Embedded antifuse NVM: A mission critical IP for display driver ICs
Edward Cheng, Kilopass Technology
EETimes (4/29/2011 4:08 PM EDT)
Antifuse NVM IPs have been used in display driver ICs (DDI) to store critical parameters for analog and image processing circuitry to calibrate out chip-to-chip variations and to meet different requirements of the system integrators.
Uniform display quality depends on the characteristics of panels and accuracy of driving voltage or current levels, and any tolerance must be compensated for. Antifuse NVMs are perfectly suited for the task of permanently recording the following:
- reference parameters for power management and analog circuits,
- calibration information for timing elements and analog-digital converters,
- brightness and color correction tables,
- initialization data for organic materials, as well as
- configuration selection for different features.

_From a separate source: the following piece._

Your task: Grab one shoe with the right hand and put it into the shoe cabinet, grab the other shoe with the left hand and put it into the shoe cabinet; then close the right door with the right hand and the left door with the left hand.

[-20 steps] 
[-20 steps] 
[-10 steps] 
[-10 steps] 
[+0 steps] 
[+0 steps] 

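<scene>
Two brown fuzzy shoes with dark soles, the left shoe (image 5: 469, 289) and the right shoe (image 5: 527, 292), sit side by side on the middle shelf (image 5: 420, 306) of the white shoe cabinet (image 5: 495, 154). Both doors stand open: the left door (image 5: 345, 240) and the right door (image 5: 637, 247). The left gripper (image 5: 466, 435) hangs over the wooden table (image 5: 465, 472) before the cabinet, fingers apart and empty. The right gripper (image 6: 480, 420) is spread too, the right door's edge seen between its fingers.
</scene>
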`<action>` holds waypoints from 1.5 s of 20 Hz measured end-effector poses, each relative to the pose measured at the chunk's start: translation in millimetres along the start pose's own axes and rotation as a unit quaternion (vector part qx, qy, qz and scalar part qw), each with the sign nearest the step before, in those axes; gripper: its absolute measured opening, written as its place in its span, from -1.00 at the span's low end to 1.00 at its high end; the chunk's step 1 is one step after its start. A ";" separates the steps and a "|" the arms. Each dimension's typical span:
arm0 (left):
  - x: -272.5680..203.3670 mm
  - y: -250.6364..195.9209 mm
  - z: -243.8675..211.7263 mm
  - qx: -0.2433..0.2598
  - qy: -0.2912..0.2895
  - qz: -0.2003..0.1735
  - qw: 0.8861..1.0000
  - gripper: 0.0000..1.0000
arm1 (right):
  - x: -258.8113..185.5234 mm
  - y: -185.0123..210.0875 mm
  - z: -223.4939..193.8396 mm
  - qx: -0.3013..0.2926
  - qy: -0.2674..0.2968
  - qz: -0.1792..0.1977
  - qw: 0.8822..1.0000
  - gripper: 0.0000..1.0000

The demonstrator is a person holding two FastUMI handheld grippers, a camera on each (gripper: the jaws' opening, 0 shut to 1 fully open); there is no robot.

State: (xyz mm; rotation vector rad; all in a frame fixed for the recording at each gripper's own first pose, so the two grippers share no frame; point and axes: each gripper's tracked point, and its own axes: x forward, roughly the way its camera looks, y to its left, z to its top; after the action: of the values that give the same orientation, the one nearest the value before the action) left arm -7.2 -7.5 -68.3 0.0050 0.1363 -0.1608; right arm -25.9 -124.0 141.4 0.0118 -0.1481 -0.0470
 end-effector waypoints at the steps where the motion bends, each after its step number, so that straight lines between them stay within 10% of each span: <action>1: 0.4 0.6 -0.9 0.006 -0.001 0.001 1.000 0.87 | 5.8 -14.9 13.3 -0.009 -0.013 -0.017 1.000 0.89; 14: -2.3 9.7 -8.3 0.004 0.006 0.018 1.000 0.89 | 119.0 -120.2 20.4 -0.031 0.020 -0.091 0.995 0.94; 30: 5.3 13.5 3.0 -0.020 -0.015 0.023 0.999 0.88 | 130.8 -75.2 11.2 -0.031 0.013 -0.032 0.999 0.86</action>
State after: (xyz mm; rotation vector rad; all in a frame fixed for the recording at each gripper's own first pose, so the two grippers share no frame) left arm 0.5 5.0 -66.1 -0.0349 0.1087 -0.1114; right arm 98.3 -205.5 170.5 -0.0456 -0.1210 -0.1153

Once antifuse NVM programming has been performed in the final stage of system testing, the display module becomes a tuned unit, eliminating the need for additional software configurations. This allows an automated system assembly and ensures reduced production costs.
In addition to pervasive uses in trimming and yield enhancements, another popular use of antifuse NVM is for boot and firmware code storage. Traditionally, microprocessors for display and touch sensor controllers have to employ externally attached EEPROM chips or embedded flash blocks to store control code with the anticipation of frequent updates.
For some designs, however, as development matures, the number of expected code upgrades has decreased to around 5 to 10 times in the life span of the end product. High-density embedded antifuse NVM offering multi-time programmability is a cost-effective alternative to expensive flash-based counterparts.
To satisfy the industry demand for simplified system designs, future trends point to the consolidation of touch screen and display panels and their respective controller ICs. Embedded antifuse NVM plays an integral role in supporting on-chip storage of calibration data to better match the characteristics of individual panel and high-density software code for the touch screen controller.